Shenandoah Secrets: The Story of the Park's Hidden Past (Revised 2011 )

The authors point out significant and interesting events that transpired within what is now the boundaries of the Shenandoah National Park before it was a park. What secrets lie hidden in the Park's forests and briery tangles? What fascinating all-but-forgotten incidents took place inside its boundaries?

Today, Shenandoah National Park is, in the words of an old mountain woman, "a play place for city folk." But that was not always the case. Before it was a Park, it was home to nearly 500 families in more than 300 square miles of Virginia countryside — a microcosm of an earlier America. Industry, agriculture, commerce, war with its military actions, political decisions, community, church, and family life—all these have left their mark here. As time passes, these marks grow fainter. The Reeders have kept their memories alive through the words of this book.

The authors have collected and published many photographs gleaned from the files of history, some of which were published for the first time. They are candid in their realism and their articulation of life as it was in the past, before the arrival of the artificial "wilderness" created by the formation of the Park. It is many of these same photos that have caused the Park's cultural resource mavens to ban Secrets from being sold in the Park because they depict a period in American history when poverty was prevalent, not only within the confines of current Park boundaries, but in much of rural and urban American. The Depression affected millions of people everywhere, not just in SNP. Within the mountain culture, no one was ashamed to be poor because people cared for each other. No one went hungry.

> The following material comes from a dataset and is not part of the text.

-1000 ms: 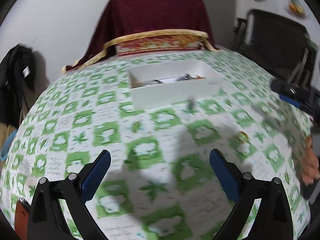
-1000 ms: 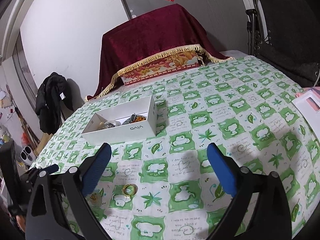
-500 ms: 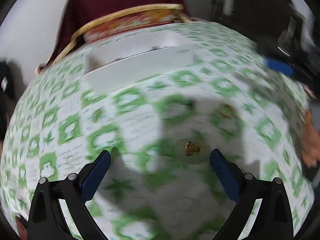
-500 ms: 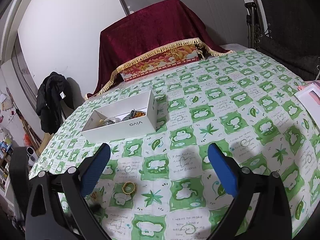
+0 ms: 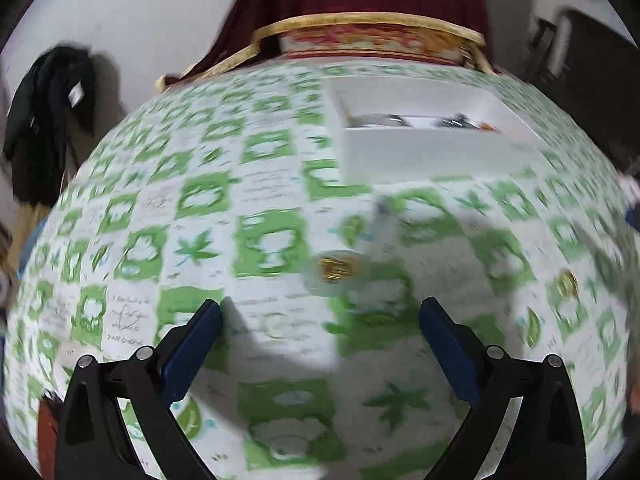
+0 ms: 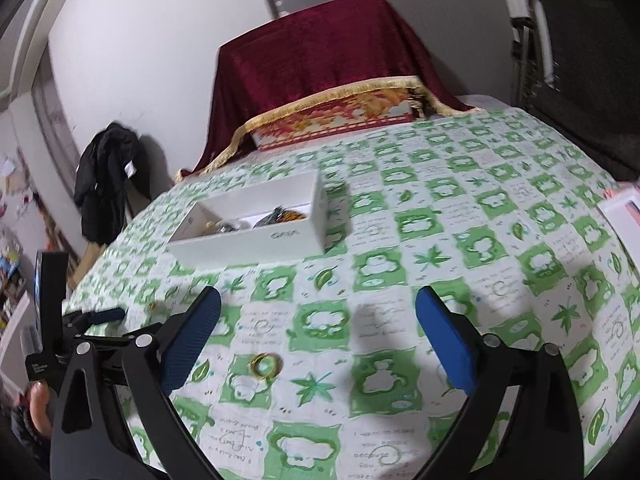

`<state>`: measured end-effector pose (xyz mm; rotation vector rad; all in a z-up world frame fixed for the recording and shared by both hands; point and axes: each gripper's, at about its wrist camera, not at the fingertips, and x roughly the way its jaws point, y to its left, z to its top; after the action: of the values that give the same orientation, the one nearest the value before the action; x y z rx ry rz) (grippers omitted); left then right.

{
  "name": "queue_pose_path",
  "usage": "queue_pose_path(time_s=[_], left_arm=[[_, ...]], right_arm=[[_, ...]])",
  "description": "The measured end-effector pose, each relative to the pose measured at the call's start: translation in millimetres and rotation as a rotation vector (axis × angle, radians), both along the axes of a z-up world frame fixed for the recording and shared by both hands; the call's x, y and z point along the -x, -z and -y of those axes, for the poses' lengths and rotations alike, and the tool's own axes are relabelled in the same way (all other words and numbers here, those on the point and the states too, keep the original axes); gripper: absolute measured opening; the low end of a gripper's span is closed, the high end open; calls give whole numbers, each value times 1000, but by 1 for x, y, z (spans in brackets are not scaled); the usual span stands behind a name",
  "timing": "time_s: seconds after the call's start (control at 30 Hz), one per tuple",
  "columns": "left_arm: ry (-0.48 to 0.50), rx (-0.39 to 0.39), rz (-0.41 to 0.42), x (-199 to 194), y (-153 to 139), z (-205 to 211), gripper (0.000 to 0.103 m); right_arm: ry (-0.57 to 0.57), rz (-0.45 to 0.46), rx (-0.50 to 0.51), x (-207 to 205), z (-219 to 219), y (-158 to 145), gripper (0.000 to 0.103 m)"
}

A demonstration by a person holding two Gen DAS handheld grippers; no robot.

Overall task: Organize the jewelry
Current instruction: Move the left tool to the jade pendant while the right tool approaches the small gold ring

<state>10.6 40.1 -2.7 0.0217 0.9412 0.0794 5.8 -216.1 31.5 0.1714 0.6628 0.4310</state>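
A white box [image 6: 256, 222] with several jewelry pieces inside stands on the green-and-white tablecloth [image 6: 440, 240]; it also shows blurred in the left wrist view [image 5: 420, 136]. A gold ring [image 6: 265, 365] lies on the cloth between my right gripper's [image 6: 318, 332] open fingers, slightly left. A small gold piece [image 5: 336, 268] lies ahead of my open, empty left gripper [image 5: 320, 334]. The gold ring [image 5: 567, 283] shows at the right. A small gold piece [image 6: 152, 306] lies near the left gripper's tip [image 6: 108, 314].
A dark red cloth-covered box [image 6: 320, 76] stands at the table's far end. A black chair [image 6: 580, 60] is at the right. A pink-white object [image 6: 624, 216] lies at the right edge. A black jacket [image 6: 106, 176] hangs on the left wall.
The left gripper has swung so the gold piece now lies centred ahead of it. The right gripper has moved closer to the gold ring. Both stay open.
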Motion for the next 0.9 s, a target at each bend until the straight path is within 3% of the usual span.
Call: queue_pose_path(time_s=[0.07, 0.2, 0.3, 0.33, 0.47, 0.53, 0.73, 0.9], left_arm=[[25, -18, 2, -3, -1, 6, 100], [12, 60, -8, -3, 1, -4, 100], [16, 35, -11, -3, 1, 1, 100], [15, 41, -12, -5, 2, -1, 100], [15, 42, -12, -4, 1, -1, 100], [15, 41, -11, -4, 1, -1, 100], [15, 42, -12, -4, 1, -1, 100], [15, 42, -12, -4, 1, -1, 100]], right_arm=[[-41, 3, 45, 3, -11, 2, 95], [-125, 1, 169, 13, -38, 9, 95], [-144, 15, 229, 20, -46, 10, 95], [-152, 8, 248, 21, -49, 12, 93], [-181, -19, 320, 24, -58, 19, 66], [-186, -26, 328, 24, -60, 21, 60], [-216, -47, 339, 22, -64, 25, 50], [-240, -119, 346, 11, -69, 35, 42]])
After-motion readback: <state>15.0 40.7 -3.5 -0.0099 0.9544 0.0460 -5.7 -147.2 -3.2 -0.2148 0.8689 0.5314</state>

The book's rare and unusual photos depict some of the only interior shots of mountain homes, as well as cabins, schools, mills and other industry, recreation, farm life, animals, and the admirable Appalachian ethics and way of life. Complementing the photos are anecdotes straight from the former inhabitants (some quite humorous), as well as carefully researched events going back to before the founding of the nation. Where possible, these events are tied to the sites where they occurred within the Park, along the roads, the trails, and through the gaps.